It is possible to fall into the trap of thinking that, because public education is a public service (that is, something provided to all people for free), it is something that all people actually receive in the same way and to the same degree. By this framework, we might see education as an intangible, invisible thing that floats around and magically enlightens our nation’s children dispassionately. Education is akin to air: one person’s use of it does not prevent another person’s, and, to begin with, it is impossible to prevent someone from using it. Education works its magic, people become better educated, and the world becomes a better place. If only…
In reality, education is like a game of musical chairs. In it, the wealthier, nimbler, smarter people will almost always be the ones who have the privilege of claiming chairs for themselves. The less wealthy, less nimble and less smart will be stuck standing.
Two articles that I recently read (thank you, spring break) helped me see this:
(1) “Home Field Disadvantage” by Dave McKenna at the Washington City Paper showed that money often guarantees the securing of a chair.

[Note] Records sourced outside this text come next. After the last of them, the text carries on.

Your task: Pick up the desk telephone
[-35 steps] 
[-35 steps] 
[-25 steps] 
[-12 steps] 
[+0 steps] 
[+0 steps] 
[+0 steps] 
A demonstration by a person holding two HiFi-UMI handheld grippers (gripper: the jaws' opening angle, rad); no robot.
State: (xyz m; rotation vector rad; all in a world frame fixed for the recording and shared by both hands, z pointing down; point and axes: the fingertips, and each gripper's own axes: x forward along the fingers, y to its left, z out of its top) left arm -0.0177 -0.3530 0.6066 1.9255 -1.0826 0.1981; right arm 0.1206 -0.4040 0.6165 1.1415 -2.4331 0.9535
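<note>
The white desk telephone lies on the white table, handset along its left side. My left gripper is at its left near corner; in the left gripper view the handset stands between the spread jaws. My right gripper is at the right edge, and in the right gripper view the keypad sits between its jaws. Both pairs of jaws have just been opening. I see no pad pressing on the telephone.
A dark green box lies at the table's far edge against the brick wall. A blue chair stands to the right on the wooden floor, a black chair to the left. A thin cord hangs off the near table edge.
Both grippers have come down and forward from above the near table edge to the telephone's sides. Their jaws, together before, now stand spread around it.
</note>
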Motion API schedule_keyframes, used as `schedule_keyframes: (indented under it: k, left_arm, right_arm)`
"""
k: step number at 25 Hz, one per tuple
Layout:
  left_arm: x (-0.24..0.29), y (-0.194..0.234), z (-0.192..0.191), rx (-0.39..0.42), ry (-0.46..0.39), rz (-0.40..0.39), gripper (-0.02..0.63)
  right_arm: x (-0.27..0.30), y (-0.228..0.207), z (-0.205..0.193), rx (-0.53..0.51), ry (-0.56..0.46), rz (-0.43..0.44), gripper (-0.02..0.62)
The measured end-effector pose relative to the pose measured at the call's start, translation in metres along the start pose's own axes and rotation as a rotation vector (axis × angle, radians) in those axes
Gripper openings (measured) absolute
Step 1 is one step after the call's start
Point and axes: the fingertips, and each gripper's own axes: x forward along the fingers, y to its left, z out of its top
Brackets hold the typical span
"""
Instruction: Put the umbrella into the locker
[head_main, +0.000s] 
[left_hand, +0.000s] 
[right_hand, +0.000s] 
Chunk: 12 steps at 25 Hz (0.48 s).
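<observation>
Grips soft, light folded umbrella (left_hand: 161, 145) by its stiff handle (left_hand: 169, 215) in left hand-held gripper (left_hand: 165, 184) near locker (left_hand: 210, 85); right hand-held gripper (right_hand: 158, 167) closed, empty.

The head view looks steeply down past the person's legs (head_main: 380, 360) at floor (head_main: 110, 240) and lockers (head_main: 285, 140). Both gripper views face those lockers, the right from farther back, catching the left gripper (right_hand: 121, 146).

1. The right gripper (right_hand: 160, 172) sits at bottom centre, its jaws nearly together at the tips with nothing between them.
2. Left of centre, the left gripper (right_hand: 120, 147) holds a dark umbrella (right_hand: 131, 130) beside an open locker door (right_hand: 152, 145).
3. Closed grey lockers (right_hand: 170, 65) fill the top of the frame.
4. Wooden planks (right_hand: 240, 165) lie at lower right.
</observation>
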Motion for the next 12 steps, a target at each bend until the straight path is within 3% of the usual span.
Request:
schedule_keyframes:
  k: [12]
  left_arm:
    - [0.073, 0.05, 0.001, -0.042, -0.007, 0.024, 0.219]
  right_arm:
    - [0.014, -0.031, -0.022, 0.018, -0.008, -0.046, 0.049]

McKenna explores a central irony in his story: although DCPS’ Wilson Senior High School is currently the only school renting space on the University of the District of Columbia’s campus while its regular campus is being modernized, Wilson athletes’ rights to use the UDC facilities are superseded by those of nearby private schools, such as Maret‘s or Edmund Burke‘s. These schools are using money (it, after all, talks) to take the chairs that Wilson should naturally have. McKenna explores other examples of this phenomenon. For example: DCPS students being told that a certain facility is off-limits, only to discover later that certain private school students are using them. This trend–of public schools being prevented from sitting in chairs by private schools–is ubiquitous and shows how money can distort the “game” of education.
(2) “Nonresidents get a pass on DCPS tuition” by Lisa Gartner at the Washington Examiner showed that cunning can not only create insidious outcomes, but also prevent those who deserve chairs from getting them.
Gartner examines the shockingly high number of non-DC residents who snuck their children into DCPS schools, typically by listing fake addresses or those of friends in the district on their applications. Based on DCPS Student Residency Office data, a couple hundred DCPS students were identified as nonresidents who had simultaneously circumvented nonresident tuition fees and prevented other residents’ children from finding chairs in neighborhood schools. This revelation shows how (unethical) ingenuity on the part of a select few can screw up the “game”–and leave a school district with $648,000 less to service its schools’ students.
In both cases, those with the means were unfairly pushing those without the means away from the circle of chairs. There are many other factors that can influence the game of education.
The follow-up question(s)? How can we make the provision of education less like a game of musical chairs and more like the public good that it should be? (And, if that’s not possible, how do we ensure that we don’t let external factors predetermine whether someone gets to sit in a chair?)